Once you've set some options, click "Generate" and a map will be made using those options. From the Map screen, you can decide to generate another map with the same settings. If you do so, the map will be lost. To avoid this, you can save the map. If you wish, you can also change the name of the map before (or after) saving. Once saved, you can always come back to the map screen with the url "https://hexmapgen.herokuapp.com/map/{Map-Name}" You can delete a map you've saved from the map screen.

On any screen, you can use the Navbar to reach another screen. Clicking the name of the site, or "Home" will take you to the home page, with the options to generate a new map. "Map" will take you directly to a newly generated map using the default options. "Saved Maps" takes you to the list of all currently saved maps.

How it Works:

Each hex on the map is an object of the Hex class. The hex object has several properties:

  • An id number: keeping track of its position in the map
  • References to the next adjacent hex on every side
  • The contents of the hex (terrain)

The map is itself an object of the Map class that contains all associated hex objects, as well as a few other properties:

  • Name (The name of the map)
  • Length (The number of rows in the map)
  • Width (The number of hexes in a particular row)
  • Percentage chances for each type of terrain to appear in any given hex.

Chances are represented as floating point (decimal) numbers with a value from 0 to 1. Though it's possible to input a value higher than 1, it may cause erroneous behavior.

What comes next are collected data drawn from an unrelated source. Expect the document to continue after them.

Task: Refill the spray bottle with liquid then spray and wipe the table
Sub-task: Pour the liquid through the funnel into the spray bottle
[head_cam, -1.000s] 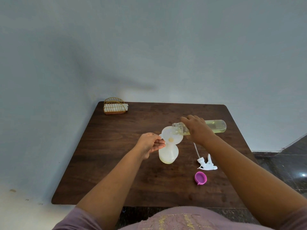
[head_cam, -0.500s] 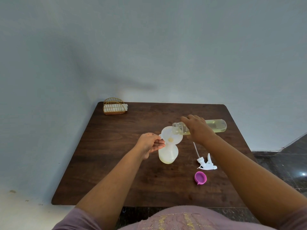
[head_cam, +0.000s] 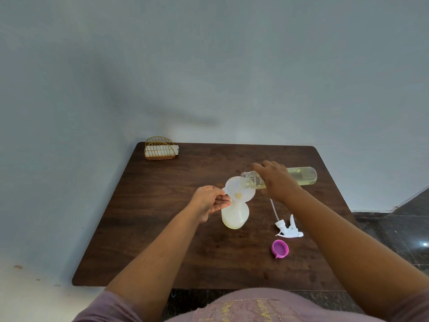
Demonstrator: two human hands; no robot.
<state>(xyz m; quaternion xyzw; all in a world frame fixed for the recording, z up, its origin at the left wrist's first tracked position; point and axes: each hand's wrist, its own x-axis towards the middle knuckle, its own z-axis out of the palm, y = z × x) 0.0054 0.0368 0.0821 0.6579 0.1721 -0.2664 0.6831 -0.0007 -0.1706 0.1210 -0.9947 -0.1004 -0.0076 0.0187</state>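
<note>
Head view: the right hand (head_cam: 277, 180) wraps around the refill bottle (head_cam: 299, 178), holding it nearly flat with its open mouth over the funnel (head_cam: 240, 190), likely so the yellowish liquid runs out slowly without overshooting. The left hand (head_cam: 210, 201) pinches the funnel's rim tab between thumb and fingertips, steadying the funnel in the neck of the spray bottle (head_cam: 234, 217), which stands near the middle of the table (head_cam: 162, 205) and looks partly filled. The trigger sprayer head (head_cam: 289, 230) and a pink cap (head_cam: 280, 248) lie aside to the right, clear of the pour. A wire holder (head_cam: 160, 148) sits at the far left corner. Compared with a second ago, hands and bottle have scarcely shifted; the refill bottle's tilt appears unchanged, so the pour seems steady.
</note>
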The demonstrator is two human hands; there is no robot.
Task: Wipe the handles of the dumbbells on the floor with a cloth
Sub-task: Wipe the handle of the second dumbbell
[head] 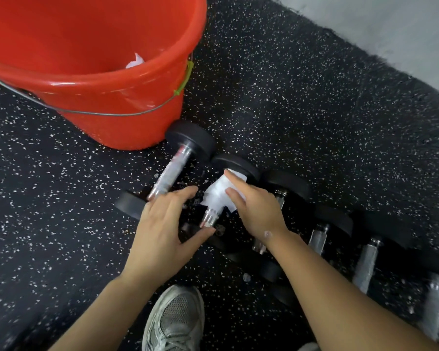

The different types of terrain have different chances to appear:

  1. Forests are represented in green, and can spawn anywhere, and are more likely to spawn next to other forests. By default, they have a 10% chance to appear on a given hex, or 20% next to other forests.
  2. Rivers are represented in blue, spawn from an edge, and meander across the map afterwards. Rivers can overwrite forests that are in their path. By default, they have a 2% chance to appear on any given edge tile
  3. Roads are represented in orange, spawn from an edge, and follow straight lines to another edge. Roads can overwrite rivers and forests in their path. By default, they also have a 2% chance to appear on any given edge tile.
  4. Buildings are represented in red, spawn next to roads or other buildings, and can overwrite forests, but not rivers or roads. By default, they have a 20% chance to spawn on a square adjacent to a road or other building.
  5. Anywhere without other terrain is gray

Known Issues:

  • Maps larger than 30 hexes wide will be displayed incorrectly, though this can be fixed by zooming the browser out
  • Occasionally on the Heroku deployment, saving a map will not work correctly, instead generating a new map with the same name

Technologies used:

This project was written in Python 3 on a Flask development server, with Jinja2 templating to display maps and Bootstrap 4 for formatting.

Redis is used for the database to store and retrieve maps.

Names are generated randomly by the Uzby API.